England's World Cup campaign was ended by New Zealand in the semi-finals.
And Stuart criticised Super League clubs for putting their own interests ahead of the national side.
He said: "I understand why Super League powerbrokers persist in targeting Australian talent, but the negative effect has never been more obvious."
The former Test scrum-half spoke out after England exited the World Cup with a 32-22 loss to New Zealand on Saturday.
Tony Smith's side lost three of their four matches, which included a 52-4 thrashing by Australia in Melbourne.
"After what I have witnessed over the past month from England, the international game has suffered terribly," said Stuart.

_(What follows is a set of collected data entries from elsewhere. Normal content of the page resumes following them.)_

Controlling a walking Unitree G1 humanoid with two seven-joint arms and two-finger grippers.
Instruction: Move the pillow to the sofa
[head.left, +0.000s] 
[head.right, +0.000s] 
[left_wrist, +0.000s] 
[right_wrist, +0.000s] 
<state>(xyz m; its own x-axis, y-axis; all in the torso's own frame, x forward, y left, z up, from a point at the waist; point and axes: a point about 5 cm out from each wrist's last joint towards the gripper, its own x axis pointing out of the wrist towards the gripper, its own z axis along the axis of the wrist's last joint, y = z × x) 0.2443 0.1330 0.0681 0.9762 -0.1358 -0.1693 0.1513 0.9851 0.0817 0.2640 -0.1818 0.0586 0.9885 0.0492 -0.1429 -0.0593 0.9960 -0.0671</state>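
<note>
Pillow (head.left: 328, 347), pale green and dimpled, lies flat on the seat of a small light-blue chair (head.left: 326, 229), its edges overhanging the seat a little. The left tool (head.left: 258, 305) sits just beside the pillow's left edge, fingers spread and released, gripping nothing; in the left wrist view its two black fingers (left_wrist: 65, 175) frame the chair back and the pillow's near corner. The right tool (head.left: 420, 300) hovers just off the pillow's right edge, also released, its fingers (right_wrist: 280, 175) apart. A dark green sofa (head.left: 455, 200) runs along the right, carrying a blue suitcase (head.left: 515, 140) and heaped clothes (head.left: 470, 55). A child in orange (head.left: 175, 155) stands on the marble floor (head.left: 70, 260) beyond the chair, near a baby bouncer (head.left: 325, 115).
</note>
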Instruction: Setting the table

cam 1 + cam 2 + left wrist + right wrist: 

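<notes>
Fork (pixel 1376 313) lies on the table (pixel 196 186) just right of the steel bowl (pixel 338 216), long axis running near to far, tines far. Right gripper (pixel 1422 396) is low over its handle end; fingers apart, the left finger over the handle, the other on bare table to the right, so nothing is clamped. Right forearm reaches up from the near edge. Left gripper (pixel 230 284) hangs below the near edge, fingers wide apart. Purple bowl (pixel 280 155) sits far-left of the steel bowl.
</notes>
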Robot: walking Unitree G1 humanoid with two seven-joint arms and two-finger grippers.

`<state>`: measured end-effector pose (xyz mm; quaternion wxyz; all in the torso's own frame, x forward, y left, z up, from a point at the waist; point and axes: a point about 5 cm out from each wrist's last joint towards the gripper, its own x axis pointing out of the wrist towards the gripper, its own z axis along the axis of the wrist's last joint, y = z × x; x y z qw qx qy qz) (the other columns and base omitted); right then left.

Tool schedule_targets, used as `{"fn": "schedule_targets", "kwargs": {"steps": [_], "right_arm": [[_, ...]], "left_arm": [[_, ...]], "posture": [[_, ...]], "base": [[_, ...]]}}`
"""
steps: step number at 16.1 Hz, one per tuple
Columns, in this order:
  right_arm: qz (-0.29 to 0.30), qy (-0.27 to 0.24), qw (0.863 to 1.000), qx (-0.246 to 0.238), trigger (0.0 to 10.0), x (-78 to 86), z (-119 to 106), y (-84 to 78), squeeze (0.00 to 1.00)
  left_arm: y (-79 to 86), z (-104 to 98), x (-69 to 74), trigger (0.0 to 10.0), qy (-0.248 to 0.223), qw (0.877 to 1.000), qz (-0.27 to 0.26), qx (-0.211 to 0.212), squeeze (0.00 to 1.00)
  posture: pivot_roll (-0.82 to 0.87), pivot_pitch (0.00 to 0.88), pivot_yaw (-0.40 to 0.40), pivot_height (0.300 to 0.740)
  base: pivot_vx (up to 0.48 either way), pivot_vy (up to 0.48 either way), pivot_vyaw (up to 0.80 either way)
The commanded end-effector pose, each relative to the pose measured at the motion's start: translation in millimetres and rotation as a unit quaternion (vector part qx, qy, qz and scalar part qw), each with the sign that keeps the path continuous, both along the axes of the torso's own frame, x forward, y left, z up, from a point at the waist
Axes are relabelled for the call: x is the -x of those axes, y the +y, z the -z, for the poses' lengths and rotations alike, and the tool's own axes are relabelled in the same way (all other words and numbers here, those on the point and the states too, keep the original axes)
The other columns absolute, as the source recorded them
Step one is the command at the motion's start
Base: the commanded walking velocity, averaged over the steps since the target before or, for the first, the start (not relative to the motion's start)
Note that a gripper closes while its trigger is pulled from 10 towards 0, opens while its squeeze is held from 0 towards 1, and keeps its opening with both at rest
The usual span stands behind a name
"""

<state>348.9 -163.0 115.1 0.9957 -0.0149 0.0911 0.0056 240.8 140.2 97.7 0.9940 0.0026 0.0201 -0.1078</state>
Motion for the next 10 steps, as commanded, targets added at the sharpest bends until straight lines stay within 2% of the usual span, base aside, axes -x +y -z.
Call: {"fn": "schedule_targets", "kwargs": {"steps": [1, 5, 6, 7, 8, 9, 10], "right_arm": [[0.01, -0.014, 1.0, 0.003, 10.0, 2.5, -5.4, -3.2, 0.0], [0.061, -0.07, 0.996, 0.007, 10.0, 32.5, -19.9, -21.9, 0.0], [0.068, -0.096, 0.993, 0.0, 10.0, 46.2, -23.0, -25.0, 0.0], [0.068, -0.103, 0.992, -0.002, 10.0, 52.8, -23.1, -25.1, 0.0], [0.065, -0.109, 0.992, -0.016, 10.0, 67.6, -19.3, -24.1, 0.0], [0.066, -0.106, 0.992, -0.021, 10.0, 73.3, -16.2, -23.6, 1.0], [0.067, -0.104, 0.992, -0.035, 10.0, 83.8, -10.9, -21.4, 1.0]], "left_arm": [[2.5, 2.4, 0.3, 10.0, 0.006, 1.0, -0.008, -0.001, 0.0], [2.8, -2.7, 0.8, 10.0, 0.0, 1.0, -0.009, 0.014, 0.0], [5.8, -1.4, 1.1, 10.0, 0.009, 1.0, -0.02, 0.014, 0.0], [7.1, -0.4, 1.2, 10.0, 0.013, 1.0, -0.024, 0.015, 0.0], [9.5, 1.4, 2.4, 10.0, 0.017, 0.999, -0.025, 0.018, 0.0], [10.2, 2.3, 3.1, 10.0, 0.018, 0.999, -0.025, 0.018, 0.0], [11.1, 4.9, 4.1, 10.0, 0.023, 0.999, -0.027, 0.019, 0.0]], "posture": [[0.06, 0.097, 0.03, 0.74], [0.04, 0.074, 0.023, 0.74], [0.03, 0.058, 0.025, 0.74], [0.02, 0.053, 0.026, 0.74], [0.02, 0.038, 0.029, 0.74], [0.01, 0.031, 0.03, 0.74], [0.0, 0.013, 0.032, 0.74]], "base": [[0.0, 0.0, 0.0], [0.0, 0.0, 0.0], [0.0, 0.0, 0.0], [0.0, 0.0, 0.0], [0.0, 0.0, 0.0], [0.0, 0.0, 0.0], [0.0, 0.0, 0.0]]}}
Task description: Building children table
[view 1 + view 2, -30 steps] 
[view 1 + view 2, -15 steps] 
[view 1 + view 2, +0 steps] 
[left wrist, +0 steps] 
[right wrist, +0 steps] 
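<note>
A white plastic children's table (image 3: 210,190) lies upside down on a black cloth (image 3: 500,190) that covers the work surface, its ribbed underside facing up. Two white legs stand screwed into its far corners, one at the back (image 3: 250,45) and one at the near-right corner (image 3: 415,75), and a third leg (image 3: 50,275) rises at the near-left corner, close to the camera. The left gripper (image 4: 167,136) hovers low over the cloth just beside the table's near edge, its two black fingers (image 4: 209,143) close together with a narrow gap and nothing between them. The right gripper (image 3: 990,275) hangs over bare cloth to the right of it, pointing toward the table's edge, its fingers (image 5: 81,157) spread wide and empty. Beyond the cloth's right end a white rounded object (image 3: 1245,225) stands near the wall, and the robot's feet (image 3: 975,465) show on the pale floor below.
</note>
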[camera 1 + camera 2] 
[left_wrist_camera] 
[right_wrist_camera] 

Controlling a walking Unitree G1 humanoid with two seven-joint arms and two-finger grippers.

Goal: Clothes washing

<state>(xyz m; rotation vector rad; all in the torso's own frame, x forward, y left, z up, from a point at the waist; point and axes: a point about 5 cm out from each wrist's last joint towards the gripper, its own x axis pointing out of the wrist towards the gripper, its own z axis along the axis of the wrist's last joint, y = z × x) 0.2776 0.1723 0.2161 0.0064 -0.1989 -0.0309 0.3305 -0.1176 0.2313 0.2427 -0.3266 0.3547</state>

"The top-end product, their national side, has been disadvantaged by the scramble from Super League owners, coaches and managers to ensure their own individual success.
"Since the last World Cup, England have gone backwards. There's really no denying it and it's difficult to see any improvement at the elite level while clubs persist in raiding Australia and New Zealand for talent.
"The lack of focus on developing their youth is made clear by the fact that approximately 39% of the players in the English Super League are imports.
"How is that a benefit to the development of their grassroots football? What message does that send to any kids aspiring to play for England?"
Super League clubs have agreed to new regulations limiting their dependence on overseas players but Stuart remains sceptical about the future of the game in the United Kingdom.
"The days of Great Britain producing classy, seasoned footballers seem so long ago," added Stuart.
"Until a limit is placed on imports in the English league, or a shift away from raiding Australia and New Zealand, I just can't see the international game going forward in the UK.
"They have to search for players in their own backyard first."